Mariners 6 and 7: More Mars secrets revealed
Sen—Following the success of Mariner 4, which returned the first photos showing a cratered Mars in 1965, NASA followed up with another twin mission four years later when the Red Planet and Earth were again due to come close.
The two probes Mariners 6 and 7 were launched a month apart, Mariner 6 lifting off from Cape Canaveral Air Force Base, Florida, on Feb. 24, 1969, and Mariner 7 from an adjacent pad on March 27. Each was lifted aloft by an Atlas-Centaur SLV-3C launch vehicle to begin an approximately five-month journey across space. In fact, although Mariner 7 was launched five weeks after its sister ship, it took a shorter route to catch up with Mars, and arrived only a week or so later.
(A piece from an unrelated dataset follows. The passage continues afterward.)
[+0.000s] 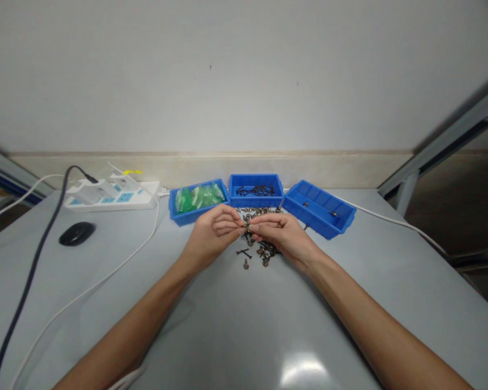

There was a slight glitch with Mariner 7, a week before closest encounter, when mission control at the Jet Propulsion Laboratory, Pasadena, lost contact with the probe when its link failed with a tracking station in South Africa. There were fears that it might have been struck by a meteoroid, causing it to lose its lock onto the bright star Canopus that kept it oriented. Fortunately the spacecraft's sensors found Canopus again and the link was reestablished. The incident took it slightly off course for a while, resulting in Mariner 7 arriving at Mars ten seconds later than scheduled.
Up until now, space scientists were still working with a basic map of Mars that showed the elusive canals that a number of observers had been tricked into thinking they were seeing through their telescopes. But there was no trace of any of these on the 143 of images that the spacecraft took on their approaches, or on 59 taken when at their closest, at distances of around 3,430 km from the surface.
Diagrams showing the design of the Mariner probes and their instruments. Image credit: NASA
The 26 images taken by Mariner 6 at its closest on July 31, 1969, showed what NASA described as a chaotic and heavily cratered surface plus some of the dark features that had been seen from Earth. Resolution in the images was better than Mariner 4 had achieved, partly due to improved technology but also because the probes got closer to Mars. They showed that Mars' surface was less like the Moon than Mariner 4 might have suggested.
Their missions carried them over the Martian equator and the south polar regions, but both missed some of the most dramatic features that later orbiters would discover—the huge rift that forms a "Grand Canyon" and the giant volcanoes in the northern hemisphere. (A bright ring indicating the position of Olympus Mons, the largest volcano in the Solar System, can be seen in the images taken from afar.) The two probes also used their sensors to study the Martian atmosphere.
Planetary scientists used what they had learned from Mariner 6 to instruct its sister craft to take additional photos of the south pole. Mariner 7 also managed to picture Mars's larger moon Phobos, which may be a captured asteroid, in one of its 33 close-up images as it sped past on Aug. 5, 1969.
Mariners 6 and 7 each had a mass of 413 kg, and their imaging systems comprised wide and narrow-angle cameras with digital tape recorders. Other instruments included an infrared spectrometer and radiometer, and an ultraviolet spectrometer, to study Mars at different wavelengths. Their missions over, the two probes are now dead and orbiting the Sun.